DATA EXTRACT:
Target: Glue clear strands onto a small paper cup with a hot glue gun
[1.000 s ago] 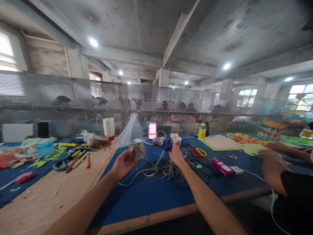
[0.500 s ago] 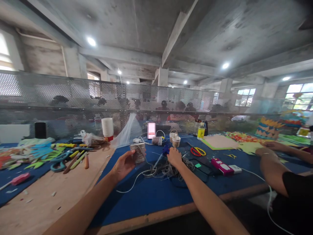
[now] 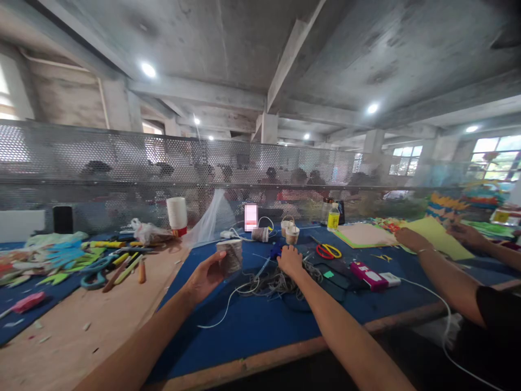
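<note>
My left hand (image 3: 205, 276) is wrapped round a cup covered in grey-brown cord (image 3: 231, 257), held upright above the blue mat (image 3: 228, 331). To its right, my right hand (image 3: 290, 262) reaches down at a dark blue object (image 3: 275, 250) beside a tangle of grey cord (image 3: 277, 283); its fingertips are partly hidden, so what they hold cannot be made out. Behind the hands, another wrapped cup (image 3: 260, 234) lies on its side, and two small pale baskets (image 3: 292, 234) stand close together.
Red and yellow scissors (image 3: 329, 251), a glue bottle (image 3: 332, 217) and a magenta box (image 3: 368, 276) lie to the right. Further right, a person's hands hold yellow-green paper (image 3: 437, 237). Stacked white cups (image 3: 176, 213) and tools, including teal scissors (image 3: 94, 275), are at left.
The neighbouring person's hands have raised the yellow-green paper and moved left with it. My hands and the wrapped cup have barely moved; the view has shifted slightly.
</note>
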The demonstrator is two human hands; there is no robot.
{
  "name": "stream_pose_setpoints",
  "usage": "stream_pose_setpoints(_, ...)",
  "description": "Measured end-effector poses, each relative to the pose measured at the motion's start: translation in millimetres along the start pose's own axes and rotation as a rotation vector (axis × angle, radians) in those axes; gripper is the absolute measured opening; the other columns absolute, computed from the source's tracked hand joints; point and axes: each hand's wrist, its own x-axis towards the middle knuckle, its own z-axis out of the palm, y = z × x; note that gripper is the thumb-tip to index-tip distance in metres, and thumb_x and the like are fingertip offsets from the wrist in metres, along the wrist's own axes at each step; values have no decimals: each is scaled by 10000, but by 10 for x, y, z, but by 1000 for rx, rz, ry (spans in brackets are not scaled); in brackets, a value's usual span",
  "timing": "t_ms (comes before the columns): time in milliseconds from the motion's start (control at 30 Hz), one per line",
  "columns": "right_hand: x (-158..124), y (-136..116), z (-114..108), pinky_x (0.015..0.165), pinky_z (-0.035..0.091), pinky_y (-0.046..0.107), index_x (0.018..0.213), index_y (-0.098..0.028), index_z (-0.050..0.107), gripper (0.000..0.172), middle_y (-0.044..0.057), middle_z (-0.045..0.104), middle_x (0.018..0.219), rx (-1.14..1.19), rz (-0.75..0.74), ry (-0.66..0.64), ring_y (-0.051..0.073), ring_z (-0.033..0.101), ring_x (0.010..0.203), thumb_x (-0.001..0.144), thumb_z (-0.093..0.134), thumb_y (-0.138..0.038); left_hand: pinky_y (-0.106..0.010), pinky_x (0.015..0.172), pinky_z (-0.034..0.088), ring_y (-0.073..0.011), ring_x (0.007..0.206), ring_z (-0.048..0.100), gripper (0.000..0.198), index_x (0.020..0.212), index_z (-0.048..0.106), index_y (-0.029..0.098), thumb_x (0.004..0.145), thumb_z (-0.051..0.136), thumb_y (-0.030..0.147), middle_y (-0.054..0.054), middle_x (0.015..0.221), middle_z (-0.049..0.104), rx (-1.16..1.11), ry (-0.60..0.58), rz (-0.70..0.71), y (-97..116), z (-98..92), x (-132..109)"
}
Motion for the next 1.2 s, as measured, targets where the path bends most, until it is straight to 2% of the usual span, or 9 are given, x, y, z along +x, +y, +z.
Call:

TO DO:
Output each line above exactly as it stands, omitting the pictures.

SOLUTION TO THE PROBLEM:
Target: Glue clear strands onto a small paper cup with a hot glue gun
[1.000 s ago] 
[0.500 s ago] 
[now] 
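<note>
My left hand (image 3: 205, 276) is wrapped round a cup covered in grey-brown cord (image 3: 231, 257), held upright above the blue mat (image 3: 228, 331). To its right, my right hand (image 3: 290, 262) reaches down at a dark blue object (image 3: 275, 250) beside a tangle of grey cord (image 3: 277, 283); its fingertips are partly hidden, so what they hold cannot be made out. Behind the hands, another wrapped cup (image 3: 260, 234) lies on its side, and two small pale baskets (image 3: 292, 234) stand close together.
Red and yellow scissors (image 3: 329, 251), a glue bottle (image 3: 332, 217) and a magenta box (image 3: 368, 276) lie to the right. Further right, a person's hands hold yellow-green paper (image 3: 437, 237). Stacked white cups (image 3: 176, 213) and tools, including teal scissors (image 3: 94, 275), are at left.
The neighbouring person's hands have raised the yellow-green paper and moved left with it. My hands and the wrapped cup have barely moved; the view has shifted slightly.
</note>
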The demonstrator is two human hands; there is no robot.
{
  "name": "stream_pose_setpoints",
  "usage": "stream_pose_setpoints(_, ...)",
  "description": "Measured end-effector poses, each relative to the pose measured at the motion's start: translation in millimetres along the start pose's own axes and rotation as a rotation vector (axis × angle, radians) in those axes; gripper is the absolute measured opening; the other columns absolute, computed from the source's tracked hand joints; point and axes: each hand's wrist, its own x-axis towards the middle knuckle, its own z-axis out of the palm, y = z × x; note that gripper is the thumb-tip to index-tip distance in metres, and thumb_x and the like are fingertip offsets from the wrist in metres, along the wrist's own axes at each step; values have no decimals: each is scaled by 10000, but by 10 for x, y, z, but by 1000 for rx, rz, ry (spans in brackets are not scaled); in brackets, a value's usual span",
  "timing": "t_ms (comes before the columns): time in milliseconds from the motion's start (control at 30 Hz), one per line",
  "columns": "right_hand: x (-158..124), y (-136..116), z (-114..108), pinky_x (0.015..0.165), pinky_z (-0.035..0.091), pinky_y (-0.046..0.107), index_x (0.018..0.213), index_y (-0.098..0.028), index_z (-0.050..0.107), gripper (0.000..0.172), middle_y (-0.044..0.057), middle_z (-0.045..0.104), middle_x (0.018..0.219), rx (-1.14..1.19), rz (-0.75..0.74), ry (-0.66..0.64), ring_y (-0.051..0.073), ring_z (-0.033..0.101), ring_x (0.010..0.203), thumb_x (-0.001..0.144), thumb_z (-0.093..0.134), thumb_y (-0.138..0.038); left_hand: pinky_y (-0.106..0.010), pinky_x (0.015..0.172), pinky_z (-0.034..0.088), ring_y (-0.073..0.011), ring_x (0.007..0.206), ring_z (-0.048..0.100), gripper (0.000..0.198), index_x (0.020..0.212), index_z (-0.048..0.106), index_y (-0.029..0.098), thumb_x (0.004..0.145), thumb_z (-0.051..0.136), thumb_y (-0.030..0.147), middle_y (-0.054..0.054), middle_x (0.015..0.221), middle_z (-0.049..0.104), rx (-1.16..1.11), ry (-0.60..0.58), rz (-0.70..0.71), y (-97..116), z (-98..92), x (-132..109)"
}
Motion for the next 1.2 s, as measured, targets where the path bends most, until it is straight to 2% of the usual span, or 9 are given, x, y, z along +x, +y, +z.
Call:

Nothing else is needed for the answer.